4. Newton’s Wake and the other works of Ken MacLeod: While I am certainly no communist, I love an author who’s outlook and opinions are alien to my own (I can imagine no more boring world than if everyone was just like me. That’s why I love works by a writer who’s ethnic, political, cultural, and/or sexual orientation is the polar opposite of mine). MacLeod is a visionary genius of the post-human world. He does me, his reader, the greatest service of all – he assumes I am not an idiot and he makes me think.

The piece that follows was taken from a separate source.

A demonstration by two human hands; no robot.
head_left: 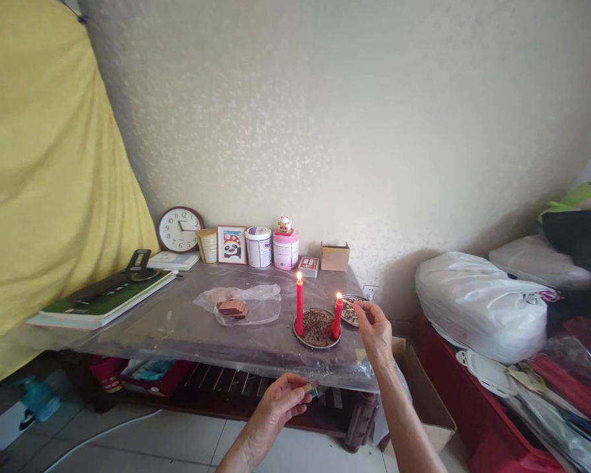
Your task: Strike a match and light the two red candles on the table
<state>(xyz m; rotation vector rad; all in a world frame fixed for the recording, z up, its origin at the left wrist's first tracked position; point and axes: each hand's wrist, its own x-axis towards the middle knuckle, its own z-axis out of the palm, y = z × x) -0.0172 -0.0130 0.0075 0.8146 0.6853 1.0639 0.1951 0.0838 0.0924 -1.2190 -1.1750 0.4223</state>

And just because I can never not fiddle, let me add Four movies that I love:
1. The Thirteenth Warrior: On the surface a bloody adventure/action flick, but if you watch carefully you’ll realize that it is really a coming of age story with layers of subtlety and an incredible musical score. Antonio Banderas’s brilliant performance as a man truly out of his depth but game anyway. Watch his face carefully during the warrior selection scene, here’s a guy who knows he is witnessing a moment in history, and yet has no idea what’s going on. You can see it in his face as he laughs uncomprehendingly along with the Vikings, caught up in the moment – and then the hammer falls. Stunned disbelief, What the hell are you saying? And here he takes the first step into a world much larger than he ever imagined. But more than anything, this movie is about intelligence, using your mind and not just brawn. And the Vikings know this, they value and respect Ahmed Ibn Fadlan not because he is a warrior (he's emphatically not), but because he has something they don't, insight, education, and a viewpoint different from their own. They are no dummies either. And phenomenal performances by actors Dennis Storhoi and Vladimir Kulich. Goddamn I love this movie.
2. Mister Roberts: For Jack Lemmon’s brilliant performance as Ensign Franklin Thurlow Pulver, Soldier, Statesman, and friend to the working girl. Captain! It is I, Ensign Pulver! Now, what’s all this crud about no movie tonight? And Cagney puts his long suffering face into his hands as the credits begin to roll. Classic.
3. McClintock! The Duke at his absolute hysterical finest, and Maureen O’Hara. Yeah, it stereotypes the crap out Native Americans, the mythical Old West, the Chinese, and John Wayne himself, so what? The fight at the clay pit is the best brawl ever filmed, and the dynamic between Wayne and O’Hara is worth the price of the DVD. And the line Don't say it's a fine morning or I'll shoot ya! Sums up my feeling most days perfectly. Donovan’s Reef and The Quiet Man are close seconds.
4. The High Road to China, Tom Selleck and Bess Armtrong. A massively underrated and unappreciated movie. The dynamic between Selleck and Armstrong is as good or better than Wayne and O’Hara in McClintock! or, for that matter, between Selleck and Laura San Giacomo in Quigley Down Under. A utter blast of a popcorn movie, I wore out my VHS copy and the goofy bastards of a movie studio just won’t release it on DVD. For the life of me, I can not imagine why.


Anyway, there you go, Steve, hope you’re happy.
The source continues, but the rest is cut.